= WHAT YOU SHOULD DO =
Every line in the listing below from the one with "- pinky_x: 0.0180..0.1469" through the one with "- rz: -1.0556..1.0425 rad" is to be reproduced exactly, both ends included; leave out the rest.

· · · · · · ·

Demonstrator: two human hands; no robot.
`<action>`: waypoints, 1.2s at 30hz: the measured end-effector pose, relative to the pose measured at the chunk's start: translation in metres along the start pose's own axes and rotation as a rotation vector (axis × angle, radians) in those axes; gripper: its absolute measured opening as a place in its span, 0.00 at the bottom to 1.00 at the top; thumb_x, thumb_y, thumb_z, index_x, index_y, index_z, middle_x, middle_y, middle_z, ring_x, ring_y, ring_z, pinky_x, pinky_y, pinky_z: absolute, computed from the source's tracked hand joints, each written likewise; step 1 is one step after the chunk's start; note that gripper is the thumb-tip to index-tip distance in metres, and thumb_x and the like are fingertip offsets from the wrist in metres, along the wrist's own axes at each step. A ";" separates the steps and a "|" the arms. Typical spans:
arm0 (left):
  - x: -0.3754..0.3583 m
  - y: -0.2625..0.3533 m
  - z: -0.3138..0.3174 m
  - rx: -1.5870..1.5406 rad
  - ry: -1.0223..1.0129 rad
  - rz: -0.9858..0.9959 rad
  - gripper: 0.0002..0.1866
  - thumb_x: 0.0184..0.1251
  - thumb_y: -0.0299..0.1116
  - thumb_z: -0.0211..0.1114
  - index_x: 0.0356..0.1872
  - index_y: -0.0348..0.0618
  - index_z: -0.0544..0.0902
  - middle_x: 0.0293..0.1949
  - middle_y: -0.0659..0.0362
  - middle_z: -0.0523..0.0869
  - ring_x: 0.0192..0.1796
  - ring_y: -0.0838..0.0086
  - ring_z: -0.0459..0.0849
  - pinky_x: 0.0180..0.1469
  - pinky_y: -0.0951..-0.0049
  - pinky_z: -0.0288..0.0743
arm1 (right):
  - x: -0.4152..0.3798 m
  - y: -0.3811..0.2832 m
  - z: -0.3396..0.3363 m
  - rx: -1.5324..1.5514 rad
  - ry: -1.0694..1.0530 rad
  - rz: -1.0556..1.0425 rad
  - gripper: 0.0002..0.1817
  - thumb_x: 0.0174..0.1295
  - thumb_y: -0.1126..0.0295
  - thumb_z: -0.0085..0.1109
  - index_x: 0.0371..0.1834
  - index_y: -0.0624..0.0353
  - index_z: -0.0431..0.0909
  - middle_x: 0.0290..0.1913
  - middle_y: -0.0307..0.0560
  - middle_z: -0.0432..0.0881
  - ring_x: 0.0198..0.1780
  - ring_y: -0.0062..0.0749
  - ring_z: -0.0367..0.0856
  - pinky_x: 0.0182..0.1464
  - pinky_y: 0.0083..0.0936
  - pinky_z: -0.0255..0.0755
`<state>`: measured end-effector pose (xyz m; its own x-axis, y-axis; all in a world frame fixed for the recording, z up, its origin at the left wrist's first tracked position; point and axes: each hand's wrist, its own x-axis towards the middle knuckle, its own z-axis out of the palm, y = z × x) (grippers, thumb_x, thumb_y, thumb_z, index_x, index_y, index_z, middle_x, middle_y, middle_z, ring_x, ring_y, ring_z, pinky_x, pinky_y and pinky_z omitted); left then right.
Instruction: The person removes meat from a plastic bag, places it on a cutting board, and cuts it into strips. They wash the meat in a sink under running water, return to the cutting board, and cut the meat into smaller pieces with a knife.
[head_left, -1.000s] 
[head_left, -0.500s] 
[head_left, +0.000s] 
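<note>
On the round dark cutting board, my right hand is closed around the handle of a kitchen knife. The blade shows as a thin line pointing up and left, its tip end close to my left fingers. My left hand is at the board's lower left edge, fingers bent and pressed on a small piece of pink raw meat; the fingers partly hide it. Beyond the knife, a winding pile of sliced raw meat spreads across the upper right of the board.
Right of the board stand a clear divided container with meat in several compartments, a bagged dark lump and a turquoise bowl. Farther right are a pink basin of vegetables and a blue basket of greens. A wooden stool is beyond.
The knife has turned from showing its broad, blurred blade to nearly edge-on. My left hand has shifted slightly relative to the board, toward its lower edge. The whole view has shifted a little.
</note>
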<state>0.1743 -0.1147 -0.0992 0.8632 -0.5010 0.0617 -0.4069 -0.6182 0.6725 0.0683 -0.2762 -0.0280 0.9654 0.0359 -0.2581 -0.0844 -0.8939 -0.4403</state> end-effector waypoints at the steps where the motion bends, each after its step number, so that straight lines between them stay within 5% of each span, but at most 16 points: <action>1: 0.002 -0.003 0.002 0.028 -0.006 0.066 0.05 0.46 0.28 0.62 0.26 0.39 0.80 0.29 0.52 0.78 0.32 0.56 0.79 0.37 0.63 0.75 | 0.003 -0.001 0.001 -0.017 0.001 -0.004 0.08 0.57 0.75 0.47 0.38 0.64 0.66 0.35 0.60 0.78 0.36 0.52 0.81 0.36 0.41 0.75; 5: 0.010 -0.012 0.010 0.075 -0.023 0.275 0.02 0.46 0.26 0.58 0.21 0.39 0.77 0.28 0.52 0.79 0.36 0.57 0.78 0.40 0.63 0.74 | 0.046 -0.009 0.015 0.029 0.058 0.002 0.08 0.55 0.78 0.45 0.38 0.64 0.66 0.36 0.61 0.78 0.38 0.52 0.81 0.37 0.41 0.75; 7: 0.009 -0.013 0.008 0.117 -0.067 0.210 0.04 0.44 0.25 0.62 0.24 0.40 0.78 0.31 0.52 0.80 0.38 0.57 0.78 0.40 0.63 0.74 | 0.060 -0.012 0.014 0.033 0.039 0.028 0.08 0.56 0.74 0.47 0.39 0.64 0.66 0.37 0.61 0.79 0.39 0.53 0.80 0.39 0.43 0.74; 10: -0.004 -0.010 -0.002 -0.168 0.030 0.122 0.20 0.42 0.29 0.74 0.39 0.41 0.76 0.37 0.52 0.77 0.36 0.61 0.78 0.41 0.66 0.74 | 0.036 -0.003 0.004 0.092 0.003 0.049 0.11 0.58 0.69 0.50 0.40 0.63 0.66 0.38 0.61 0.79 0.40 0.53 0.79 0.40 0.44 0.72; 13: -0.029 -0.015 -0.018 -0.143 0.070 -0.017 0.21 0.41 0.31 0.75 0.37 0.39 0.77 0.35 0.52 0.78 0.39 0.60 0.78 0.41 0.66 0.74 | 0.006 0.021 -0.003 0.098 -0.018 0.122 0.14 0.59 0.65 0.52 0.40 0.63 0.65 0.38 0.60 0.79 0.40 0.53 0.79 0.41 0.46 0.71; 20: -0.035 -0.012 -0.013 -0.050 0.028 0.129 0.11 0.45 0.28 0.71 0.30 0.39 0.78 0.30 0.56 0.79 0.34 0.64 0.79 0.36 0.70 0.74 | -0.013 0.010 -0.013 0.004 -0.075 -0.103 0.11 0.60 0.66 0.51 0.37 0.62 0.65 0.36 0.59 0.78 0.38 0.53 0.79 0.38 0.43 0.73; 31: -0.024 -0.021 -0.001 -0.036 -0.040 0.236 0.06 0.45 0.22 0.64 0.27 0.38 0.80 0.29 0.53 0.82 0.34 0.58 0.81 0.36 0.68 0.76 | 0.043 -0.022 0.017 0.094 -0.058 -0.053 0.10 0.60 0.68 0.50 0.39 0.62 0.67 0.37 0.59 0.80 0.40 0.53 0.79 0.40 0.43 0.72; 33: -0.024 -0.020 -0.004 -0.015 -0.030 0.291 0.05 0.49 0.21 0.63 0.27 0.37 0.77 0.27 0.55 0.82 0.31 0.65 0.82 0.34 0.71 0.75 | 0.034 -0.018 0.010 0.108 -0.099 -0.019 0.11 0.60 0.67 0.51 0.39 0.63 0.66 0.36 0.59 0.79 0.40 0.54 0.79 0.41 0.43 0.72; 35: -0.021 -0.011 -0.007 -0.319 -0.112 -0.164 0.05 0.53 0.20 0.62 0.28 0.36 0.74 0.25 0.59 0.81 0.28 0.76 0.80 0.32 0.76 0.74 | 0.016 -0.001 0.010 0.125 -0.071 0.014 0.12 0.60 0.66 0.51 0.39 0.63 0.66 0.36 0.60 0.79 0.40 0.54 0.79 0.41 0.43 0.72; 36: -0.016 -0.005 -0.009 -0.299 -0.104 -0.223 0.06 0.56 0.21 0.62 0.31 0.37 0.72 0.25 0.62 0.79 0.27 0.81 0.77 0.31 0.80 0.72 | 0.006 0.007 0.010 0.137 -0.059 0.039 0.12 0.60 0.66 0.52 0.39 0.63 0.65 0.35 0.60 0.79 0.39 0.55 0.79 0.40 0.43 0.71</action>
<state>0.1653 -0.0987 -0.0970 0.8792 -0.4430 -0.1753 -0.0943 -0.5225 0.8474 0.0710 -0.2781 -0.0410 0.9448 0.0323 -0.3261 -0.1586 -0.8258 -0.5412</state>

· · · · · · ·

= REPLY =
  - pinky_x: 0.0180..0.1469
  - pinky_y: -0.0951..-0.0049
  - pinky_z: -0.0288..0.0743
arm1 (right):
  - x: -0.4152..0.3798 m
  - y: -0.3811..0.2832 m
  - z: -0.3396..0.3363 m
  - rx: -1.5324..1.5514 rad
  - ry: -1.0694..1.0530 rad
  - rz: -1.0556..1.0425 rad

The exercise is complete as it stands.